Segment Open

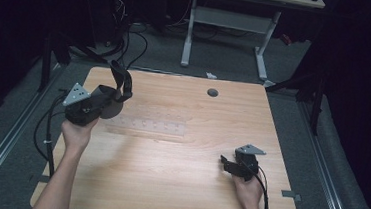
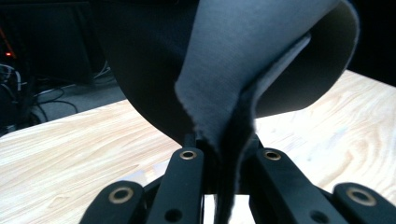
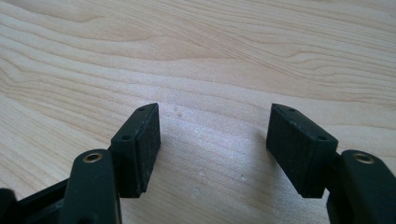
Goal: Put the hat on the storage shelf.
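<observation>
Dark fabric strip (image 1: pixel 120 82), a limp grey-black band, is hanging doubled over in the left gripper (image 1: pixel 104 99), which a hand (image 1: pixel 77 133) is lifting above the far left part of the table (image 1: pixel 177 184). In the left gripper view the strip (image 2: pixel 261 60) is rising from between the two black jaws, which are standing nearly closed and pinching its folded edges, while the free loop is curling upward and away from the hand. In the high view the band's long axis is running roughly away from the person, its upper end arching toward the table's far edge. Right gripper (image 1: pixel 229 166) is resting low near the right front of the table, well apart from the strip, and the right gripper view is showing its jaws standing wide apart over bare wood with nothing between them. Left gripper is therefore the nearer of the two, already bearing the strip; any joint handling is likely calling for the right gripper to be travelling leftward and away from the person. A small dark round hole (image 1: pixel 212 92) is lying near the table's far edge.
</observation>
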Tool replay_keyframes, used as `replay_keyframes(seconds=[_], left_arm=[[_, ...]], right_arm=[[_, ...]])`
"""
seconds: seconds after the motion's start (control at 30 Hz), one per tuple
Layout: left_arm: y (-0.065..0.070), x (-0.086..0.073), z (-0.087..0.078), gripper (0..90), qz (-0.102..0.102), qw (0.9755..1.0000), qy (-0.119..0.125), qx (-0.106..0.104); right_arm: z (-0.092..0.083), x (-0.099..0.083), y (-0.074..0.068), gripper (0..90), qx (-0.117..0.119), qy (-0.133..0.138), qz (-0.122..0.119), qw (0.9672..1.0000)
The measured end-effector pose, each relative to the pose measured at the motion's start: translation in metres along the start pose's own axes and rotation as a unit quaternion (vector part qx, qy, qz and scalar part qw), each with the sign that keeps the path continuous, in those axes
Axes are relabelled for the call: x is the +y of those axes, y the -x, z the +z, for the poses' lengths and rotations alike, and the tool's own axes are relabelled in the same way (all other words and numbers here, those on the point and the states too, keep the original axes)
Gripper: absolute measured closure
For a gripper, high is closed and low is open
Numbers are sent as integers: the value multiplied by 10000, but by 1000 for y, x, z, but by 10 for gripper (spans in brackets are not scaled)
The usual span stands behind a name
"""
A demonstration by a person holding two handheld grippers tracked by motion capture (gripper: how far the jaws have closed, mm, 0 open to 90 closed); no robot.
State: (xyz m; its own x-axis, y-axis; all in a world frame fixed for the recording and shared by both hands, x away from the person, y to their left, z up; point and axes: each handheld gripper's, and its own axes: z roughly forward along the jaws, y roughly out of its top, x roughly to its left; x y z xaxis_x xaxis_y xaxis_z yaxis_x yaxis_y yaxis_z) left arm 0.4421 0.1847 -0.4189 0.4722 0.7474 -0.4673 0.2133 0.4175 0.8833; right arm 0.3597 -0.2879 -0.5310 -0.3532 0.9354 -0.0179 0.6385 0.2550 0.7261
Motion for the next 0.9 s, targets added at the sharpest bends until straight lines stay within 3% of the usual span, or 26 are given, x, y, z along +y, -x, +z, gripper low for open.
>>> replay_keyframes(seconds=[0.33, 0.9], left_arm=[[-13, -4, 7, 857, 186, 9994, 17, 295], [-24, -15, 20, 855, 345, 9979, -59, 551]], right_arm=[[0, 0, 0, 354, 1, -1, -4, 10000], [0, 0, 0, 352, 13, -4, -23, 10000]])
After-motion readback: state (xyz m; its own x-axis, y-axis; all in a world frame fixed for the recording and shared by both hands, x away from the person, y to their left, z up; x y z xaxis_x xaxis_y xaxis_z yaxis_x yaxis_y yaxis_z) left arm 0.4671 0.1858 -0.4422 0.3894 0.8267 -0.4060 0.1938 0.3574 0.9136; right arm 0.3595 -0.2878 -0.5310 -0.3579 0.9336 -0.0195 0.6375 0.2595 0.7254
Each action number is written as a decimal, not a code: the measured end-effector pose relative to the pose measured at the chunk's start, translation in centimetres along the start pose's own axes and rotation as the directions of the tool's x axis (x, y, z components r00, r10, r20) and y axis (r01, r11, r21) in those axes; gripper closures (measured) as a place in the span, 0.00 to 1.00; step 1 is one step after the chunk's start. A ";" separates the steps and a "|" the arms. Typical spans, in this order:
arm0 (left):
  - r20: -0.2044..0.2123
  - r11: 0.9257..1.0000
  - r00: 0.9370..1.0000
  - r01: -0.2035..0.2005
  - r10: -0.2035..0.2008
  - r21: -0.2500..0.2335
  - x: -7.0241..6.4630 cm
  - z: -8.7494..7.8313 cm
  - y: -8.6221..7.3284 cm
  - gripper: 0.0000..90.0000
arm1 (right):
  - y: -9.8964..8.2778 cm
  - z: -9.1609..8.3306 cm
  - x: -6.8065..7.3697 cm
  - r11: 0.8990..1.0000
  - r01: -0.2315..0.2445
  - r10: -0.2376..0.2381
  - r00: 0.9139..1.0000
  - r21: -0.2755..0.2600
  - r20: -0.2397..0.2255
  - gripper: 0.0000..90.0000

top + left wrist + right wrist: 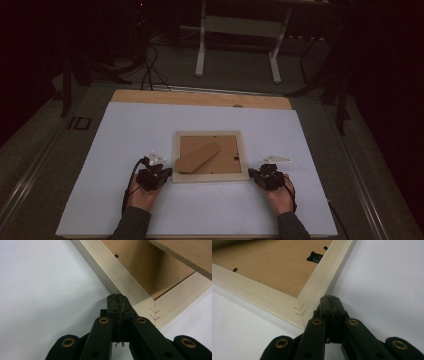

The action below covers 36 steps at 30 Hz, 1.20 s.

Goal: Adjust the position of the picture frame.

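We set both closed grippers, left [166,173] and right [254,174], against the frame's [210,176] near corners. We press evenly so it stays square.

The place looked like a lab or a recording studio set up for handling trials, not a home. A wooden counter [200,98] stood alone on a grey carpeted floor [40,145], its top covered with a plain white sheet [150,135] as a staged work surface. Beyond it the room was dark, lit mainly over the counter. Black cables [150,70] trailed across the floor at the back left, and the white metal legs of a stand [237,45] rose behind. Dark equipment supports [67,75] stood at both sides.
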<state>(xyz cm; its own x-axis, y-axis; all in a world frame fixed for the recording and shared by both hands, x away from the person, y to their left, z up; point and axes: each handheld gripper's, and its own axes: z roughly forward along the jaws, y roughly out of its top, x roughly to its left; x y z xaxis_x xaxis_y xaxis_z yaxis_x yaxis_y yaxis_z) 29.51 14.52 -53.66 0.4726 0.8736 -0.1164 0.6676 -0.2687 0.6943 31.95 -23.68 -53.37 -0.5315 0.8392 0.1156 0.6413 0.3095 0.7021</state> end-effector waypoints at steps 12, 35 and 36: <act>-0.004 1.000 1.000 0.018 -0.018 -0.004 0.6 -0.1 -0.1 1.00 | 0.1 0.2 0.6 1.000 0.017 -0.017 1.000 0.000 -0.008 1.00; -0.018 1.000 1.000 0.018 -0.018 -0.012 0.7 -0.1 -0.1 1.00 | 0.0 0.2 0.9 1.000 0.021 -0.021 1.000 -0.001 -0.012 1.00; -0.019 1.000 1.000 0.020 -0.020 -0.012 0.7 0.0 -0.1 1.00 | 0.0 0.2 0.9 1.000 0.023 -0.023 1.000 -0.001 -0.011 1.00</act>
<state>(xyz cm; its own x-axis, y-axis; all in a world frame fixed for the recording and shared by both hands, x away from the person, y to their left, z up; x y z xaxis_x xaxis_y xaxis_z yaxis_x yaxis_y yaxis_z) 29.79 15.18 -53.75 0.4483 0.8862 -0.1169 0.6697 -0.2463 0.7006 31.58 -22.86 -53.39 -0.5524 0.8267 0.1069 0.6283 0.3286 0.7051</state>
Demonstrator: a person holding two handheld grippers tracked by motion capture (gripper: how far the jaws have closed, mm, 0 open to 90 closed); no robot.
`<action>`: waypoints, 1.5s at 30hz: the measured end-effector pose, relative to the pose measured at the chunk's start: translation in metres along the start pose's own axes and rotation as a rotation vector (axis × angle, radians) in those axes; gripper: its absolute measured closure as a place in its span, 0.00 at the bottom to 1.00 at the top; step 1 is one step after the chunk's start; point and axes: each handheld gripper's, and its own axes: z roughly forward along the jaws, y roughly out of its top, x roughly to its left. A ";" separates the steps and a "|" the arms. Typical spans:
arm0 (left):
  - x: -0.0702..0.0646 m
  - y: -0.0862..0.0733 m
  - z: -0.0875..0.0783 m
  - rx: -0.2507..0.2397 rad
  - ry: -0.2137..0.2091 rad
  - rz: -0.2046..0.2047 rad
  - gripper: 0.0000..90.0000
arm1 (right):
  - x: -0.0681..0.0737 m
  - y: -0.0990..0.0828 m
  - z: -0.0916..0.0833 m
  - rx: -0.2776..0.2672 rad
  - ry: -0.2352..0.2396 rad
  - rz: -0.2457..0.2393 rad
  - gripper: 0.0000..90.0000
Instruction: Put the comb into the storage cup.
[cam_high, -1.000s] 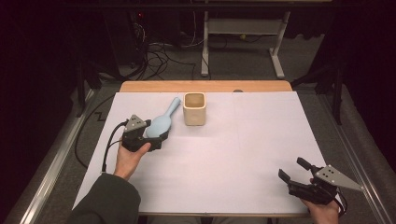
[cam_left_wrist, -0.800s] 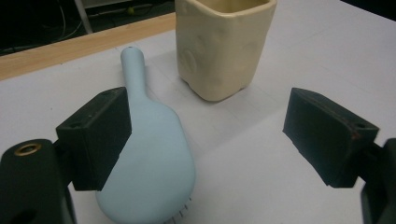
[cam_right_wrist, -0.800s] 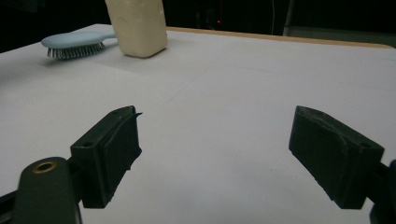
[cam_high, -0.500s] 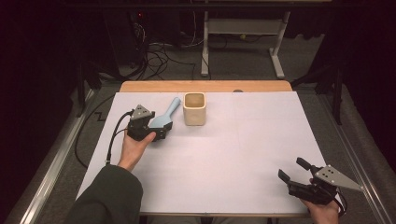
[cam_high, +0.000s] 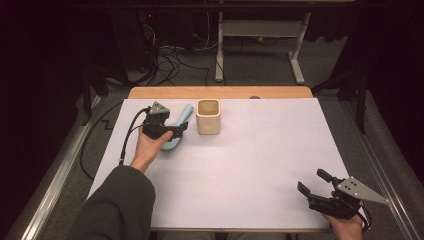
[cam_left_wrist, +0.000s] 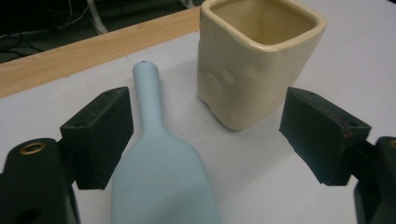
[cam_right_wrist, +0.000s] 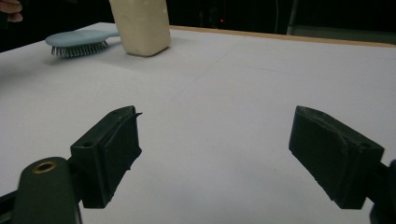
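Left gripper (cam_high: 181, 128) over the far left part of the white table (cam_high: 260, 165), jaws wide apart and holding nothing. Light blue hairbrush (cam_left_wrist: 161, 172) lying flat under it, bristles down as seen in the right gripper view, broad head toward the hand and thin handle pointing to the far edge. In the left gripper view, left jaw just beside the brush head, right jaw well out to the other side, in front of the cream cup (cam_left_wrist: 252, 60). Cup upright and open-topped, just right of the brush handle, apart from it. Right gripper (cam_high: 314, 182) resting at the near right corner of the table, also wide open and empty, well away from both things. Probably the step in hand: to grasp the brush, perhaps for the cup. For a good grasp, better to shift a little to the left, so that the brush comes to the middle between the jaws and the cup stays outside. Then to lower until the pads reach the sides of the neck or head, and to close slowly. Risk otherwise: pushing the cup, or the brush sliding away on the smooth sheet.
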 end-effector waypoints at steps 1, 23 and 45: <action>0.000 0.002 0.000 0.006 0.000 0.003 0.21 | 0.000 0.000 0.000 -0.001 0.001 0.000 0.19; 0.011 0.047 0.038 0.263 -0.019 0.038 0.61 | -0.001 0.000 0.001 0.004 -0.004 0.006 0.19; 0.032 0.045 0.087 0.390 -0.039 -0.113 0.99 | -0.002 0.000 -0.001 -0.006 -0.005 0.021 0.20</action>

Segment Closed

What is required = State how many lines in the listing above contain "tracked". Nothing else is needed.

Result for this exercise = 2